Anna Muzychuk, la regina degli scacchi che rifiutò soldi e premi per i diritti delle donne

di Francesco Lommi (luce.lanazione.it, 26 giugno 2021)

Il vero nome della regina degli scacchi non è Beth Harmon come vogliono farci credere Scott Frank e Allan Scott, autori dell’omonima serie tv su Netflix, bensì Anna Muzychuk. Anna è una ragazza ucraina. Fin da bambina il richiamo della scacchiera è irresistibile, tanto che già a 9 anni inizia a partecipare a tornei con coetanei. E oltre ad avere una grande passione, dimostra un talento fuori dal comune. Dal 2003 al 2010 infatti conquista due campionati ucraini, un mondiale under 16 e un mondiale juniores. Nel 2012 viene insignita della massima onorificenza per uno scacchista: diventare Gran Maestro. Nel 2014 trionfa al campionato mondiale lampo femminile (il totale dei secondi accumulati mossa dopo mossa, durante la partita, non possono superare i 5 minuti), specialità in cui davvero non ha rivali.

Ph. David Llada / tehran2017.fide.com

Solo due anni più tardi Anna viene eletta miglior giocatrice all’Open magistrale a Gibilterra e partecipa alle Olimpiadi di Rio del 2016, dove si impone con la medaglia d’oro nel singolare e con il bronzo nella gara a squadre. Per chiudere un 2016 da sogno, porta a casa anche il mondiale giocato a dicembre a Doha. La carriera di una fuoriclasse. Nel 2017 è chiaramente la giocatrice migliore al mondo. È l’anno in cui il mondiale di scacchi fa tappa in Arabia Saudita. A febbraio Anna gioca (e ovviamente vince) un importante torneo in Iran, con un leggero hijab in testa. Tutto farebbe pensare a una sua partecipazione ai mondiali arabi ma, poco prima dell’inizio della competizione, la Muzychuk fa un passo indietro: decide di non partecipare rinunciando quindi a due ori sicuri: «Tra pochi giorni perderò due titoli del campionato del mondo, uno dopo l’altro. Ho deciso di non andare in Arabia Saudita. Per non giocare secondo le regole di qualcun altro, per non indossare l’abaya (un lungo abito che copre tutto il corpo delle donne), per non essere necessariamente scortata quando sono fuori, per non sentirmi una creatura di seconda categoria».

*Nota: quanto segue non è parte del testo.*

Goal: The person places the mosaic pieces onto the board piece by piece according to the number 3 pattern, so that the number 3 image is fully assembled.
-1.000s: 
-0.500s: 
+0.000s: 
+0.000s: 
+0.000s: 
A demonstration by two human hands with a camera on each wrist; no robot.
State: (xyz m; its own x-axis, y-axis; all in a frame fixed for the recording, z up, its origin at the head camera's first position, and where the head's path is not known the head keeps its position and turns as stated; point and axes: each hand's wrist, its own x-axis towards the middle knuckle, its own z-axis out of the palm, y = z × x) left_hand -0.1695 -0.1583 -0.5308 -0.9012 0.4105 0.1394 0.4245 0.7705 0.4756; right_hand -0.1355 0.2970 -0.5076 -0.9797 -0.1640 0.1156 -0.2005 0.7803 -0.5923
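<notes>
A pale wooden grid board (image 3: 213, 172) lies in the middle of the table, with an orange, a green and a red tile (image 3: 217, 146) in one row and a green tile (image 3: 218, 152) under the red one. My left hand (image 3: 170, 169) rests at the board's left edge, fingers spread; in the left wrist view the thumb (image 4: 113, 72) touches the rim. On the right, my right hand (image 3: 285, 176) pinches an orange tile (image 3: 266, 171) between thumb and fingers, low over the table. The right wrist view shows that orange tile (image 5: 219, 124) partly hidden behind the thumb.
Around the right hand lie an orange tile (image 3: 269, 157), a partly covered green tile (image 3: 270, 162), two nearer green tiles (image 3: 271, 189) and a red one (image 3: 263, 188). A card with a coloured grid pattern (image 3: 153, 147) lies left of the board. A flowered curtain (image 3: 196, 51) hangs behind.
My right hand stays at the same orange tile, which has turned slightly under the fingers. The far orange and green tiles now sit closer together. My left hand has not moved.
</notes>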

La Federazione mondiale scacchi provò di tutto per farle cambiare idea. Si arrivò persino ad un accordo con il governo arabo per far vestire le giocatrici con abiti abbottonati fino al collo. Ma per Anna non era né una questione di abito, né una questione di soldi: «Ho rinunciato a un guadagno superiore a quello che potrebbero darmi 12 eventi simili. Questa è una presa di posizione per far valere i diritti in cui crediamo, la cosa più terribile è che sembra non interessare a nessuno». Sono passati diversi anni da questo episodio, e Anna è diventata un simbolo contro la disparità di genere. Quello che si è fatto fino ad oggi non è ancora abbastanza: le donne meritano rispetto e un trattamento allo stesso livello di quello degli uomini. Anche perché Anna, probabilmente, avrebbe vinto anche il mondiale maschile.